**Exercise instructions**. Report every line in the listing that contains the string "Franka".

**Record extracts**.
▬▬▬▬▬▬
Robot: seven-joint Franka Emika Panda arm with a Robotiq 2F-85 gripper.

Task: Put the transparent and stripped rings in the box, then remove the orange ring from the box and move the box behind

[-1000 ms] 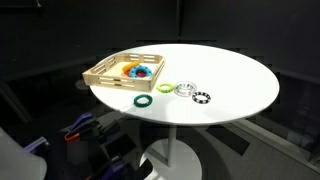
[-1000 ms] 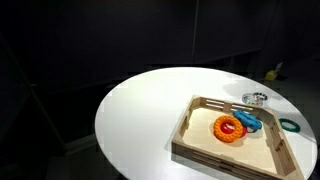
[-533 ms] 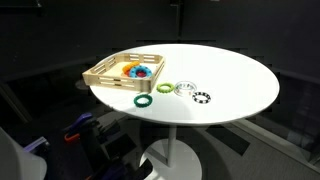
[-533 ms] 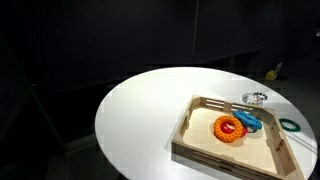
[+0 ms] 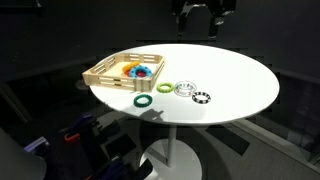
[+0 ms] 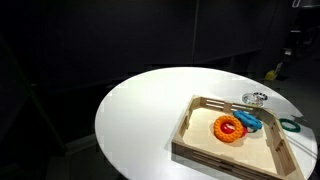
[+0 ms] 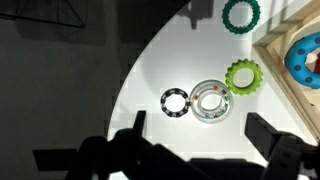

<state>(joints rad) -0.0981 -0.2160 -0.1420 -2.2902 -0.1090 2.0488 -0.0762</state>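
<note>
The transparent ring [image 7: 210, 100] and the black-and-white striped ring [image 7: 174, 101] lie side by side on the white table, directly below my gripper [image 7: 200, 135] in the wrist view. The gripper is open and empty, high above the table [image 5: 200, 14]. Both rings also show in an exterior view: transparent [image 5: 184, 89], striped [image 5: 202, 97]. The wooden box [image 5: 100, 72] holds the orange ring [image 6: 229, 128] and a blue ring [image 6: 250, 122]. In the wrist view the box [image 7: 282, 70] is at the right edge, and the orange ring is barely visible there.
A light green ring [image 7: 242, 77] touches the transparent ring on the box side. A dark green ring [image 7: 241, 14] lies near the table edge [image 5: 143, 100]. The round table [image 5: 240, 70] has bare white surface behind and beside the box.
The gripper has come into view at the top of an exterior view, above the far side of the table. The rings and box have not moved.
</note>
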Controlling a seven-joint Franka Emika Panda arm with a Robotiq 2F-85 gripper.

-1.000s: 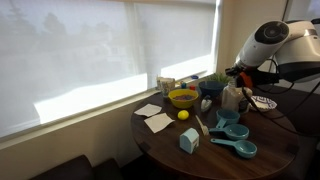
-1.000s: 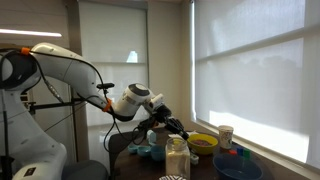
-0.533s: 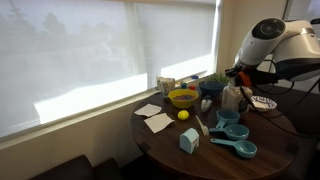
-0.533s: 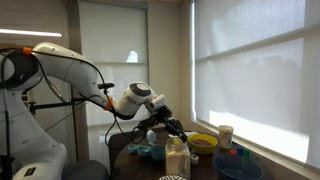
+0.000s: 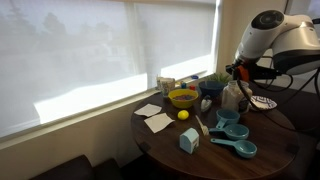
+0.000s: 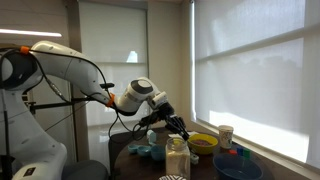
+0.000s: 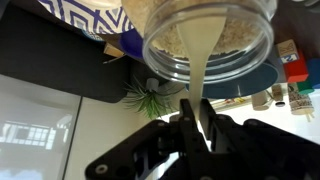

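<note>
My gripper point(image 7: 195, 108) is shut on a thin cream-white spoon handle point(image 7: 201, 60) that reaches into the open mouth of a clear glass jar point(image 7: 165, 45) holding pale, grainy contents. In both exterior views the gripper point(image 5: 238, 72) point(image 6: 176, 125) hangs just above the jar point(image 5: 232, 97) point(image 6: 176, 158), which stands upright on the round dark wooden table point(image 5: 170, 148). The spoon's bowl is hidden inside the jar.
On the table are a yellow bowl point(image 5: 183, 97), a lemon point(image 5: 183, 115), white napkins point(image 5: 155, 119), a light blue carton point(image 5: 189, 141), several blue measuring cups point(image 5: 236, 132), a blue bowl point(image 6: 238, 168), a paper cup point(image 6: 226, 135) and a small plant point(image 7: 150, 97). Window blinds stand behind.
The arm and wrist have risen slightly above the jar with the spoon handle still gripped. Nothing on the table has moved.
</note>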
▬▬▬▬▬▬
**Task solution**.
Robot: seven-joint Franka Emika Panda arm with a Robotiq 2F-85 gripper.
Controlling a seven-joint Franka Emika Panda arm with a Robotiq 2F-85 gripper.

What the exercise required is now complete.